Of particular concern in a deep recession will be the viability of newly created nonprofit newsrooms, which have popped up across the country in recent years and are often focused on holding local governments accountable. To ensure that funds reach these vital newsrooms, Congress should dedicate an additional $70 million specifically to a fund for small nonprofit newsrooms and startups.

 

Direct support for daily and weekly newsrooms. Over the past thirty years, tens of thousands of daily and weekly newspaper jobs have disappeared. A severe economic downturn threatens to make a dire situation even worse. Some outlets are already shutting their doors. Many of the industry’s worst wounds were self-inflicted, but the emphasis now needs to be on keeping reporters employed and refilling some of the empty seats.

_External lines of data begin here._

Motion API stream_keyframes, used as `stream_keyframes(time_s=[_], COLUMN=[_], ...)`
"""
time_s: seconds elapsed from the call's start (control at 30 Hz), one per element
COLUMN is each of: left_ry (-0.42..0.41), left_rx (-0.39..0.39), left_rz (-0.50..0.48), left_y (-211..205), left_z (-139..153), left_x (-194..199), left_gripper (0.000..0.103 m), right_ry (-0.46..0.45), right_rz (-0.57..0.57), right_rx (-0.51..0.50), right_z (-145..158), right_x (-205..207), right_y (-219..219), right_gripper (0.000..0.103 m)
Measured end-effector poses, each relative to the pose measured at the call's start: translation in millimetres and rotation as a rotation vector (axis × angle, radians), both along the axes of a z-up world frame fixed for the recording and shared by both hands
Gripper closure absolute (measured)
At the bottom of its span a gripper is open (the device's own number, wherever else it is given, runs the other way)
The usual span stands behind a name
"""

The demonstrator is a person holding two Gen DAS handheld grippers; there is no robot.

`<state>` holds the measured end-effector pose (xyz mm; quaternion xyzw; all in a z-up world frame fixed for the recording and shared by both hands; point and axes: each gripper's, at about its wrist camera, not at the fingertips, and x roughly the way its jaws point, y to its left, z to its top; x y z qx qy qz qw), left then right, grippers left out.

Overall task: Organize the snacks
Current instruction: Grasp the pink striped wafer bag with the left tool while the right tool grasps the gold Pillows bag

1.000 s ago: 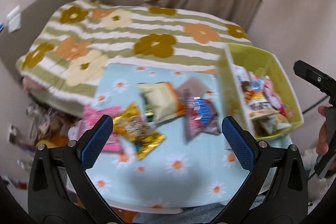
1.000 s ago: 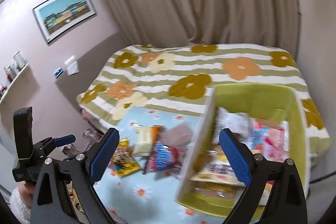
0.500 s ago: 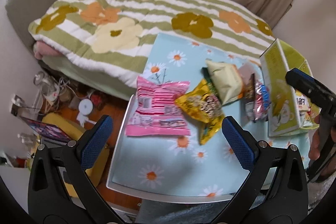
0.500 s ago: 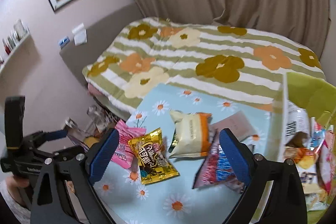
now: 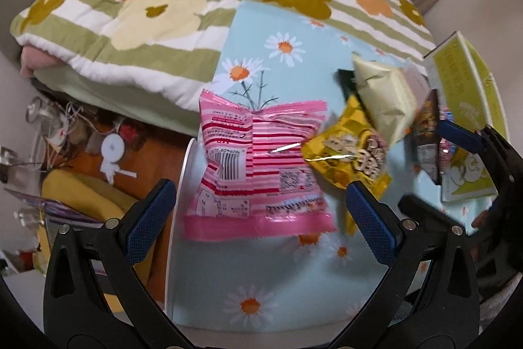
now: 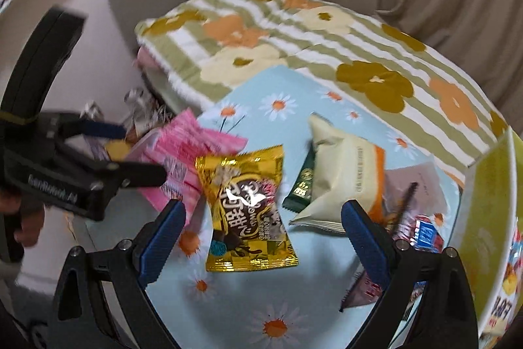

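Left wrist view: the left gripper (image 5: 258,211) hangs over the near left corner of the counter (image 5: 278,267), a small one under a pale blue daisy-print cloth, with its blue-padded jaws spread wide and nothing between the pads. Below it lies the pink-and-white striped foil snack packet (image 5: 258,165), back side up (a barcode shows), overhanging the counter's left edge. Touching its right side is the yellow-gold foil snack bag (image 5: 349,159), and the cream pillow-shaped snack pack (image 5: 385,94) overlaps that bag's far end. At the counter's right edge stands the yellow-green cardboard box (image 5: 464,107).

Right wrist view: the right gripper (image 6: 261,234) has its jaws equally wide and empty, poised over the yellow-gold foil snack bag (image 6: 248,211), which lies flat near the middle of the counter. The cream pack (image 6: 343,175) lies just right of it, half covering a dark green wrapper (image 6: 302,185). More small wrappers crowd the box's (image 6: 490,218) left wall. A flower-patterned green-striped quilt (image 6: 294,38) covers the bed beyond the counter's far edge.
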<state>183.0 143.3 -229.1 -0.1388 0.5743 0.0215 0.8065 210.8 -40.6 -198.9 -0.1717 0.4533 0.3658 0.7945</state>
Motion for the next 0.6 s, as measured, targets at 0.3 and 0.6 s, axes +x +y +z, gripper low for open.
stream_keyframes(time_s=[0.3,0.6], left_ry=[0.044,0.056], left_rx=[0.086,0.171], left_rz=[-0.019,-0.069], left_y=[-9.3,-21.3], left_z=[-21.1,-22.9], left_x=[20.6,26.4], left_gripper=[0.001,0.006], right_ry=[-0.027,-0.018], right_rz=[0.101,0.139], right_rx=[-0.058,-0.063], right_z=[-30.0,-39.0], right_x=[-0.5,1.0], right_y=[14.2,18.8], right_gripper=[0.008,0.008])
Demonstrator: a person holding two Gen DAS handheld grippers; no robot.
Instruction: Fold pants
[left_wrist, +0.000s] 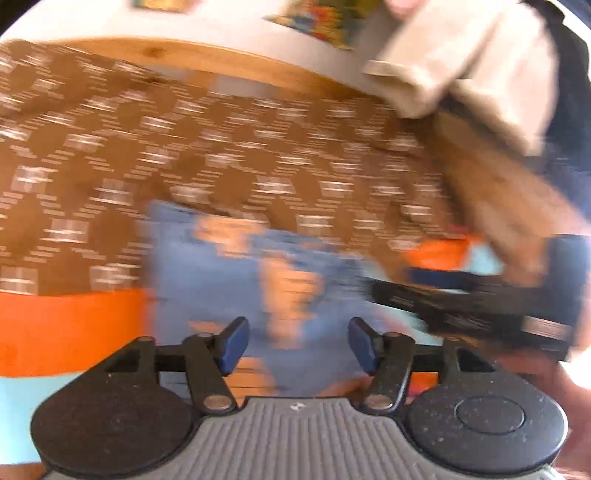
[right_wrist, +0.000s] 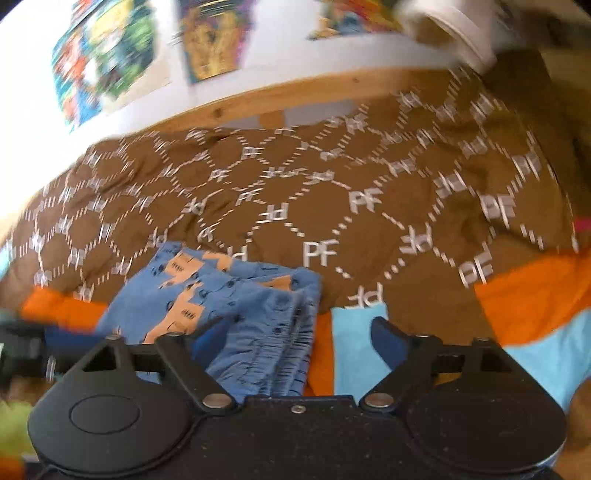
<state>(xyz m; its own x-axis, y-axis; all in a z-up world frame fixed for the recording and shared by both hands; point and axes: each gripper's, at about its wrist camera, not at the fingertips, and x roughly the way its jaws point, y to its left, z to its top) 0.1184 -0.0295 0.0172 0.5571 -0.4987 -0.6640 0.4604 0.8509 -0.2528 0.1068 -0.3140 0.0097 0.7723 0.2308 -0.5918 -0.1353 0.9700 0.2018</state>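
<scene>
The blue pants (right_wrist: 229, 295) with orange shapes lie folded in a stack on the bed, just ahead of both grippers. In the left wrist view the pants (left_wrist: 229, 280) are blurred. My left gripper (left_wrist: 295, 343) is open and empty, held above the pants. My right gripper (right_wrist: 299, 343) is open and empty, its left finger over the folded waistband edge. The right gripper's black body (left_wrist: 461, 306) shows at the right of the left wrist view, with the person's forearm (left_wrist: 509, 199) above it.
A brown blanket (right_wrist: 332, 184) with white PF letters covers the bed behind the pants. An orange and light blue sheet (right_wrist: 535, 306) lies at the near edge. A wooden bed rail (right_wrist: 280, 96) and a white wall with colourful posters (right_wrist: 207, 40) stand behind.
</scene>
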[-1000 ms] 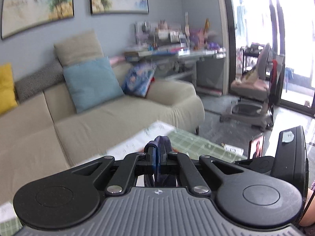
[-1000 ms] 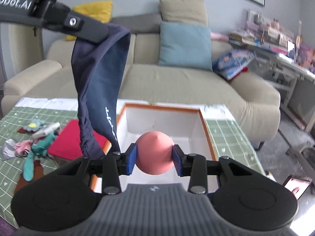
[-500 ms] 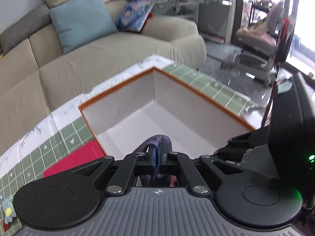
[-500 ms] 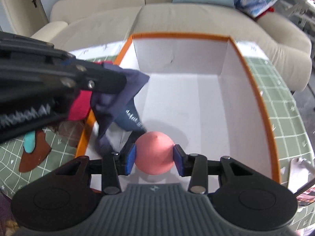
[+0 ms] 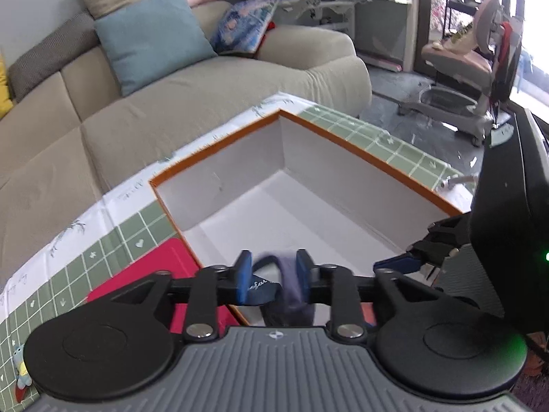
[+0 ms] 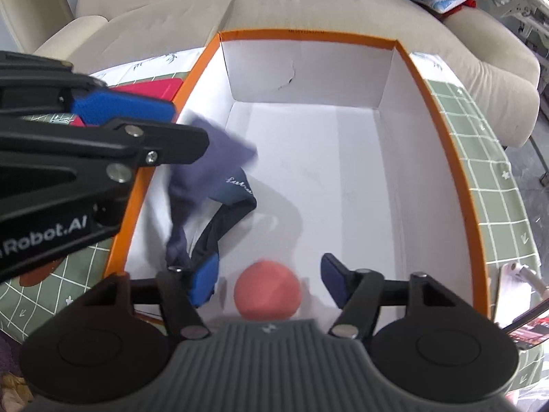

Any recovery package should include at least $2 billion over the next two years to fund newsroom jobs at commercial outlets committed to local coverage. These could be daily newspapers, community papers, or alt-weeklies (which are in bad trouble). The immediate priority is keeping outlets in business and workers on the payroll. Direct, emergency subsidies of say $25,000 per newsgathering position could make sure reporters everywhere stay on the local COVID beat. Just $625 million would help retain 25,000 newsroom jobs.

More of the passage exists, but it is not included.